Members of the EDMO Task Force on Disinformation on the War in Ukraine submit feedback to the EC call for evidence on the provisions in the DSA related to data access

The European Digital Media Observatory (EDMO) established a Taskforce on Disinformation and the War in Ukraine in March 2022. Chaired by Dr. Claire Wardle, the taskforce includes 18 members representing academia, journalism, media and civil society, from 10 countries across the EU, acting in their personal capacity.  The current war in Ukraine shows that disinformation is playing an active role both in the conflict and in the right of citizens to access information. The EDMO task force has a strong academic/ research focus, yet the objective is to provide actionable insights that are relevant for policy- and decision-makers, for public and private stakeholders and for the public at large.
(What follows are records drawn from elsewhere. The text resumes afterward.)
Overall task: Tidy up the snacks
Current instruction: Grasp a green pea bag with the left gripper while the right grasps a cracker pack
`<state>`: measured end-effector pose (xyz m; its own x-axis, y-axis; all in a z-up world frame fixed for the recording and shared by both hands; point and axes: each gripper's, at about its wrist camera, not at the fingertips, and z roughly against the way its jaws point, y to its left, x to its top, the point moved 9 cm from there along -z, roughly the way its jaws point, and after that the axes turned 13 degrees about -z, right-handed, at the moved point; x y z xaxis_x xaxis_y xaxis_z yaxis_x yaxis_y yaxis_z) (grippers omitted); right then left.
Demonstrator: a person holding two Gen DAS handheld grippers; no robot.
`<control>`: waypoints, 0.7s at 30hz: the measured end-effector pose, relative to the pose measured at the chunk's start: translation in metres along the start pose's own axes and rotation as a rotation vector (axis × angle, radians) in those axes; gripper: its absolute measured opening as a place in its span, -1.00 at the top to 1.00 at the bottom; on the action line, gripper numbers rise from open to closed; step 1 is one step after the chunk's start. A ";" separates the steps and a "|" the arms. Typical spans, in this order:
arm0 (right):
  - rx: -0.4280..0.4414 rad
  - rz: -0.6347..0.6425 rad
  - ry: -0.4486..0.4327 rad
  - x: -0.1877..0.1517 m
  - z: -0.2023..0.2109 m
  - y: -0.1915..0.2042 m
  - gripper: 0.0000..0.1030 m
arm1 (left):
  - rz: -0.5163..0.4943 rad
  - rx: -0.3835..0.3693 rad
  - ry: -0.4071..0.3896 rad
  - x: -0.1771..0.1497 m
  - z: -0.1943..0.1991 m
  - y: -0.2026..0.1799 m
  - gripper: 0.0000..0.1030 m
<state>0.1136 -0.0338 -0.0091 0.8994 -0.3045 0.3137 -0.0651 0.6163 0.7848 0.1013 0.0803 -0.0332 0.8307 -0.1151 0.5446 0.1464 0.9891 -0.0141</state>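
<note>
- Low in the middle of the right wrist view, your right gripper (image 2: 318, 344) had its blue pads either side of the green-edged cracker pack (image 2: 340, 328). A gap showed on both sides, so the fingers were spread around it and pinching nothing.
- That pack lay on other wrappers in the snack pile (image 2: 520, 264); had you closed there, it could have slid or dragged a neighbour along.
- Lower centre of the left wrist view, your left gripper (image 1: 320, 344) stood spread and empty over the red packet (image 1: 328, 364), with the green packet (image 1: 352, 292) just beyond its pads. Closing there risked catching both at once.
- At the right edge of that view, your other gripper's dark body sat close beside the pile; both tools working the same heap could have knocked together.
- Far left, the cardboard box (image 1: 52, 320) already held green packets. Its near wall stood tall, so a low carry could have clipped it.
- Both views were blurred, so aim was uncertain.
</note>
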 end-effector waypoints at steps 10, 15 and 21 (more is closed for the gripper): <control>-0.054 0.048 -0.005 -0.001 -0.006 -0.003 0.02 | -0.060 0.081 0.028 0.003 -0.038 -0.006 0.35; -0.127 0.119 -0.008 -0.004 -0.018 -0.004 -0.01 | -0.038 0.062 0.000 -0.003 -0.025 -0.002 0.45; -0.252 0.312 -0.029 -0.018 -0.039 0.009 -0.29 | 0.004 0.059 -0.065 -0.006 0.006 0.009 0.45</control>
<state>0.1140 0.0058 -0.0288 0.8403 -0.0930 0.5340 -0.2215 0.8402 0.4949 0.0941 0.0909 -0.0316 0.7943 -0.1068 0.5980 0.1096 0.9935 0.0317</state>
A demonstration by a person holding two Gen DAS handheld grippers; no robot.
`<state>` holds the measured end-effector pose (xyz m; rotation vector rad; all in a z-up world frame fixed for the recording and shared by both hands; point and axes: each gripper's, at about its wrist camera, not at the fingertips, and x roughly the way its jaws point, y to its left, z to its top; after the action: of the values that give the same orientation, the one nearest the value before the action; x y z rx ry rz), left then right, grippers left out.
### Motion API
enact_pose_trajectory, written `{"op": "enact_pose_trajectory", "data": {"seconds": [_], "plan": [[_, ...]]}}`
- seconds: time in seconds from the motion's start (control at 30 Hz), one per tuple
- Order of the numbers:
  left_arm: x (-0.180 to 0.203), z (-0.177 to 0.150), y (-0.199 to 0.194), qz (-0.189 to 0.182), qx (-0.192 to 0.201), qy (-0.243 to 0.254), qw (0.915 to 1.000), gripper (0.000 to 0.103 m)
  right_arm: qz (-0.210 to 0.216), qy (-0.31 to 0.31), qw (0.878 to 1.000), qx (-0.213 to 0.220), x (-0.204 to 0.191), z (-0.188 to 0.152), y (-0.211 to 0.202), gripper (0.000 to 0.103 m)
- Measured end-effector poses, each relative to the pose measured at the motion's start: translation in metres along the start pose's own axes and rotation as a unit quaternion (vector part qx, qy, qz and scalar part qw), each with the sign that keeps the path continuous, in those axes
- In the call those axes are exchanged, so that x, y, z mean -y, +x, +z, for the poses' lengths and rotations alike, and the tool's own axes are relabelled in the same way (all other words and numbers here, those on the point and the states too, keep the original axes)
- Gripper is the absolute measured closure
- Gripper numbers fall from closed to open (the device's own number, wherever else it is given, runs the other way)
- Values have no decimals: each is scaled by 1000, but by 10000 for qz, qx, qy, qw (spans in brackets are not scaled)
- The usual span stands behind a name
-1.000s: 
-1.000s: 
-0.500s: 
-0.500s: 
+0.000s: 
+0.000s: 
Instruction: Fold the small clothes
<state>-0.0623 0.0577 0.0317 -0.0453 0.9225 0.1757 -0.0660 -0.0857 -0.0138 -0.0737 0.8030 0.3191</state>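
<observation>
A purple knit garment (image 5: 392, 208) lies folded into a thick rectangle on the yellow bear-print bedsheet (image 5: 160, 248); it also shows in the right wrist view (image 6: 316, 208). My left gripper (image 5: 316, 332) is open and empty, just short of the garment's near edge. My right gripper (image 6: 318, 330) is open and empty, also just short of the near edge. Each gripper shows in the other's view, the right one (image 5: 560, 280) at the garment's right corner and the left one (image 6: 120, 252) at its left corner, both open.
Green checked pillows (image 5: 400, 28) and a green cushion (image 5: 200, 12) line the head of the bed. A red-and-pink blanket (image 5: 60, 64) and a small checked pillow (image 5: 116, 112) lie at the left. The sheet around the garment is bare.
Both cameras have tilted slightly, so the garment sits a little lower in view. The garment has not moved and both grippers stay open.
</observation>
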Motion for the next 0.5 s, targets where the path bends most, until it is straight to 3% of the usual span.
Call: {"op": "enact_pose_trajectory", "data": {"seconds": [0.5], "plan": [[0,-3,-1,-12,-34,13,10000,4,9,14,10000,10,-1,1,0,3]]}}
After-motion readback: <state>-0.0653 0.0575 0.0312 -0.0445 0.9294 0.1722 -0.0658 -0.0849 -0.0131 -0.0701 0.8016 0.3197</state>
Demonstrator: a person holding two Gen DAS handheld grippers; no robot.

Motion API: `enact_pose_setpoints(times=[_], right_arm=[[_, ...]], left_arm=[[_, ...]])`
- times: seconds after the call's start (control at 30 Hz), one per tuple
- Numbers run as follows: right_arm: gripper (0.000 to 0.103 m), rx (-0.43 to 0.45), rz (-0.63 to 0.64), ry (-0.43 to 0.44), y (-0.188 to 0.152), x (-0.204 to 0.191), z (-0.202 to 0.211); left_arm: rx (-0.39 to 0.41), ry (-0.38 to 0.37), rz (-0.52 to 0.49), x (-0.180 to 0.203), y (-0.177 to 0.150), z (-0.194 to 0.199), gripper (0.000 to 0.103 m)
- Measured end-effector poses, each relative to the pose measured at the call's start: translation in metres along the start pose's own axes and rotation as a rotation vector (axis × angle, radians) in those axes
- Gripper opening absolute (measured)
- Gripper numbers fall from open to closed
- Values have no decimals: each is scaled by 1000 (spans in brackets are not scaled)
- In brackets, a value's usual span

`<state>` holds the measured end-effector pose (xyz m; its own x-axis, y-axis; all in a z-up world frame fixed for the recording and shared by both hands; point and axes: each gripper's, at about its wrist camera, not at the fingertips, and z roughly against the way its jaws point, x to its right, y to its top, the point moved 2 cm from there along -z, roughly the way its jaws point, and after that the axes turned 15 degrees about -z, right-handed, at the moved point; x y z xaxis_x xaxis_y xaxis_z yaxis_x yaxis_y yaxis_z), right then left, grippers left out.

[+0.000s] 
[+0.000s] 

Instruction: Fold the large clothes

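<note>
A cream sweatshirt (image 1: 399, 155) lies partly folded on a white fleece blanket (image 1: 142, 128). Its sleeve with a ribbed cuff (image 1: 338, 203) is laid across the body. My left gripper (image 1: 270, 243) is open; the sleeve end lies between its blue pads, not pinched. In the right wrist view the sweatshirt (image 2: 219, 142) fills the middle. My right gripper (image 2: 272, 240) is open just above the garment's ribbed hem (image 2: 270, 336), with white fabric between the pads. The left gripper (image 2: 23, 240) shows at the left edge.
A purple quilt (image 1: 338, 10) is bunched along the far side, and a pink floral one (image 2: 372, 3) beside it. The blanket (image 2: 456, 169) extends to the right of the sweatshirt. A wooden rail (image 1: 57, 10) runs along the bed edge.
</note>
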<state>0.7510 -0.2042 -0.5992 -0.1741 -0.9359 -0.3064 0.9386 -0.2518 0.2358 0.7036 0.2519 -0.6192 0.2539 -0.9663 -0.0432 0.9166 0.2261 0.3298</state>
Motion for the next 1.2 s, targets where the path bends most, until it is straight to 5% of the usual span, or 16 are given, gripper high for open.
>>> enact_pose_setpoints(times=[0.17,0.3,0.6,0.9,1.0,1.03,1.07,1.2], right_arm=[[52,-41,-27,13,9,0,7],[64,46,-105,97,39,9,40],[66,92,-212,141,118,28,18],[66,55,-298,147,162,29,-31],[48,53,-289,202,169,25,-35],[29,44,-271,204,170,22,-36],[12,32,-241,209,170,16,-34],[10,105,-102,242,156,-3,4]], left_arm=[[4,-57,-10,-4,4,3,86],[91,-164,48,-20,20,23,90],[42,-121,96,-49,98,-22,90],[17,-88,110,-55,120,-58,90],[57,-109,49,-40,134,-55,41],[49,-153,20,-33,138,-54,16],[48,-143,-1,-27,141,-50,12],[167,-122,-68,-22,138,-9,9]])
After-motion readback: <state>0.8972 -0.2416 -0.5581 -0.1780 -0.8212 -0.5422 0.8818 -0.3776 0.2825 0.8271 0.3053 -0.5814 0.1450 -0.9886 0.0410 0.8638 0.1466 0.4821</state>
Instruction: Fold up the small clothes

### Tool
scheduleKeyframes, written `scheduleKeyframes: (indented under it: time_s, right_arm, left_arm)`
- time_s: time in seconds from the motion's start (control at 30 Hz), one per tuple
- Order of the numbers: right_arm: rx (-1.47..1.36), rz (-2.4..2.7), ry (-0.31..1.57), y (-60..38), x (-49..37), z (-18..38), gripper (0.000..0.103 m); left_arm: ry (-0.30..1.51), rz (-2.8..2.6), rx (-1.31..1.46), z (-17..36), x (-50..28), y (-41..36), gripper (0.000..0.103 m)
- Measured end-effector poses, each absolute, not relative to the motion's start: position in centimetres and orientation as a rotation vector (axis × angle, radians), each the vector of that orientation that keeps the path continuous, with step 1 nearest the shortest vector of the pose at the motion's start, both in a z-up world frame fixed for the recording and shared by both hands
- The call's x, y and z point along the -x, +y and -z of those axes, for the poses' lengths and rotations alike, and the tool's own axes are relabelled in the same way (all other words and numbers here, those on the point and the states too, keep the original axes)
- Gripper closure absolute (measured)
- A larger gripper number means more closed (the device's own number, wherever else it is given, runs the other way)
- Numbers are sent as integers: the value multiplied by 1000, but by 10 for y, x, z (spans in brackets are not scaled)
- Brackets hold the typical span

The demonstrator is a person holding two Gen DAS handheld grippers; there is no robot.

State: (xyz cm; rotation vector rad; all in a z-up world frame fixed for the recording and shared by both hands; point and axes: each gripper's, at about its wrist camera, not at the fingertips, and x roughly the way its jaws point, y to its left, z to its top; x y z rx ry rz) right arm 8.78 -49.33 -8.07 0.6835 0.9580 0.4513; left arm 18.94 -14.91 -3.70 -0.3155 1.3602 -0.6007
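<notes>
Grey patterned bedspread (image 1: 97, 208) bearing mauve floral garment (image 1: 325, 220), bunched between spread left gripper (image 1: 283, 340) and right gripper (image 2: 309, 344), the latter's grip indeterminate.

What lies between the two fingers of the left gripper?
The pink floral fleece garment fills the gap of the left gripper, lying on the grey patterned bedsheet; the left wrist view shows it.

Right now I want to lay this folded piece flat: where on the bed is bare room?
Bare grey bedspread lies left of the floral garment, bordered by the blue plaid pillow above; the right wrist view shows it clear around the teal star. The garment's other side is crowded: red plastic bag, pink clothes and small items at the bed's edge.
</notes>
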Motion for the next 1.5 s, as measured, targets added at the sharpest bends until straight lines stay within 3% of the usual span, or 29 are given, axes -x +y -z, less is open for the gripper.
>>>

Based on the work of the taskforce and the 10 recommendations by the taskforce on disinformation and the war in Ukraine, some members have come together to identify the challenges of data access which need to be addressed in the current call for evidence. These include the following:

  1. A future intermediary body to facilitate data access and research that has members representing key stakeholders including people working within large online platforms, academia, and civil society. It will ensure data privacy and GDPR compliance, and facilitate the creation and implementation of data sharing standards. The EDMO Working Group for the Creation of an Independent Intermediary Body to Support Research on Digital Platforms will play a pivotal role in this process.
  2. Any data disclosure infrastructure should be designed with a number of types of users in mind, including academic researchers, fact-checkers, journalists, policy-makers, public health professionals, and civil society. The technical and methodological expertise of those who will be relied upon to audit platform data differs significantly, as do their needs and skills.
  3. Data access should be free and comprehensive to enable computational research and monitoring at scale, API-based data access should be free and should allow access to sufficiently large volumes of data, to enable longitudinal, large-scale monitoring of compliance. This is especially critical around global emergencies such as the COVID-19 pandemic and the Ukraine war, where there are tens of millions posts a day on big platforms such as Facebook, YouTube, Twitter, TikTok, etc.
  4. Data sharing for compliance by platforms should include sizeable and representative samples of moderated, demonetized and removed content (online abuse or disinformation), so researchers can verify (based on these samples) whether platforms are enforcing correctly their policies and that legitimate content and accounts are not being silenced due to biases or errors in algorithmic moderation and/or human moderation error.
  5. Cross-platform structured data sharing standards and ideally, data access APIs, need to be created and adopted by platforms. Multi-stakeholder action is needed to define and implement these, in order to enable cross-platform, quantitative comparative studies on key compliance issues such as cross-platform spread of disinformation, cross-platform political ad campaigning during elections, cross-platform online abuse, etc.
  6. Data disclosure should meet holistic and flexible guidelines, considering the varied stakeholders and systemic risks of a service. This should include an industry-independent process of mapping stakeholders, identifying systematic risks, and then developing measurements to understand the risks.
  7. There should be a modular approach to researcher access to data. This would fulfill three high-level objectives: a) Creating a code of conduct for platforms and researchers; b) Implementing the standard to vet research requests and assess platform access in practice; c) creating a remedies mechanism to mediate disputes that arise in specific cases.
  8. There should be an external advisory board, responsible for writing and upholding an ethical framework. This framework would consider ethical questions related to conflicts of interest, unexpected outcomes related to data sharing, long term data storage and ongoing funding for the wider ecosystem working on these data sharing provisions. To minimise administrative overheads, once researchers are cleared for data access, they shouldn’t have to re-apply on a per-project basis
  9. There needs to be an appeals system built into any data sharing mechanism. To ensure adequate provision of a timely appeals mechanism and recourse to an independent EU-level/national ombuds entity to help arbitrate cases where platforms and researchers can not reach an agreement.
  10. Data sharing needs to include nuances occuring in Eastern European languages. Data sharing needs to be complemented by a data processing infrastructure, shared know how, and open-source data cleaning, harmonisation, transformation, and analysis tools – these will enable researchers from less resourced EU countries (e.g. Central and especially Eastern Europe) to carry out effective monitoring, as platforms are currently fairing the worst there in terms of effective enforcement of their policies against online abuse and disinformation.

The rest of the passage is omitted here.